Ira Basen said he thinks there are problems that can come from digital media. He said there is a difference between policy and ethics. Just because you can do something doesn’t mean you should. How do you deal with the problems that online media presents, for example, removing something from web archives if it is doing someone harm? There is a policy to not change history and remove something that is accurate, yet we are not in a business to do harm to individuals.
Jeff Mayers doesn’t think online journalism is all that different from print. Journalists are working to put the information out there. He is the first to bring up the issue of moderating comments. I always wonder about the ethical issues of that. Should comments be moderated online? Why or why not? Role of the journalist is essentially the same, he said, whether online or in print.

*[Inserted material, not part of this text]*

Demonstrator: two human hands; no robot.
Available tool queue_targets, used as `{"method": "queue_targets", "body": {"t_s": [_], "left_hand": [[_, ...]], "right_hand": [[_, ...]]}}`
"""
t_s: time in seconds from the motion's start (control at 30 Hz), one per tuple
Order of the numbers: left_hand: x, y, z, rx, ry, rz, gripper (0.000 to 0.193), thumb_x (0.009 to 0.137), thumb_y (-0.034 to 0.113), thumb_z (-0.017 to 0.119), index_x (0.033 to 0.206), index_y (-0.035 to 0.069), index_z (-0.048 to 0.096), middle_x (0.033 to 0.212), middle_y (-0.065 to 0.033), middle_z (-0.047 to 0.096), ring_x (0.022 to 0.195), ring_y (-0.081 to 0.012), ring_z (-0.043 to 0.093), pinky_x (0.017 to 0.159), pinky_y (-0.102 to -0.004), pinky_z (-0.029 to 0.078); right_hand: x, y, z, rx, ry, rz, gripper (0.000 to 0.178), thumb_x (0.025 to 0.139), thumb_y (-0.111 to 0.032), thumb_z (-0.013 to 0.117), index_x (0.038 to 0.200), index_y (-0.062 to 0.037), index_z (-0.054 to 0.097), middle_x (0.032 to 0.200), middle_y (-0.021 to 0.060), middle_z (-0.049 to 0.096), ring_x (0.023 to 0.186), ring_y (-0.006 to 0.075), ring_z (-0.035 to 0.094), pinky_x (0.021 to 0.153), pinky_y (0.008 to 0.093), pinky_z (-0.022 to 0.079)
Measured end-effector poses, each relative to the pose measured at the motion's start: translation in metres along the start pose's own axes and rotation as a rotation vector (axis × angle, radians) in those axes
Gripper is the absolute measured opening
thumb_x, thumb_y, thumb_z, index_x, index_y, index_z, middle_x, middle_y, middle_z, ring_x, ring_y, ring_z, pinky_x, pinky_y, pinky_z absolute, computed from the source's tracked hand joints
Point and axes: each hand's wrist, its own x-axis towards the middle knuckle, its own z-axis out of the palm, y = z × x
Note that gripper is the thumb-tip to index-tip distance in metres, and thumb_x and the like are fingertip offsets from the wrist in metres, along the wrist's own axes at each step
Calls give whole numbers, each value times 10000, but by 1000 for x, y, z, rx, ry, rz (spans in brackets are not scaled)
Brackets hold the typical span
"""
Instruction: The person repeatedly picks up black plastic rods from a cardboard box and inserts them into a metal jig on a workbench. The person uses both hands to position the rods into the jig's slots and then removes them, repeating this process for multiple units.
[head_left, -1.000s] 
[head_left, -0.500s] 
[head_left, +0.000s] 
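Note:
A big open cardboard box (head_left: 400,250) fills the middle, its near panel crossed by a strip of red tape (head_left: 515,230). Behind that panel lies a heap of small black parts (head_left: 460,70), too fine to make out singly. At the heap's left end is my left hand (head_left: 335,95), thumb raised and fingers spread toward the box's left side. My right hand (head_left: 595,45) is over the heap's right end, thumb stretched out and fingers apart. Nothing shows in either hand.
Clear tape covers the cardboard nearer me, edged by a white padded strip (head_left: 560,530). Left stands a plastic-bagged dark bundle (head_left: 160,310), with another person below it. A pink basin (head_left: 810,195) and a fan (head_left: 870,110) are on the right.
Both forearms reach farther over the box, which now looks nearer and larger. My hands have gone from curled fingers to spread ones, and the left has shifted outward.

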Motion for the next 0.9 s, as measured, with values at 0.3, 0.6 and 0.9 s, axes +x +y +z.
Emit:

Dhavan Shah said his research involves journalism and democratic participation. New media is giving individuals an important role in getting civically engaged. He said the web is key in collective knowledge and collective editing (Wikipedia), as well as a tool in collective action. He said officials in media are very concerned about opening up the content creation to citizens. How can journalists come to view these citizens as an asset rather than a threat?
We’re talking about what to do when a blog-operated news org. has the scoop on a story and there is a half hour before the official press conference. Should the biggest news network go live on TV, on the radio, on the Web, on the blogs, on the cell phones and twitter feeds, or just sit tight. The questions here are competition and speed.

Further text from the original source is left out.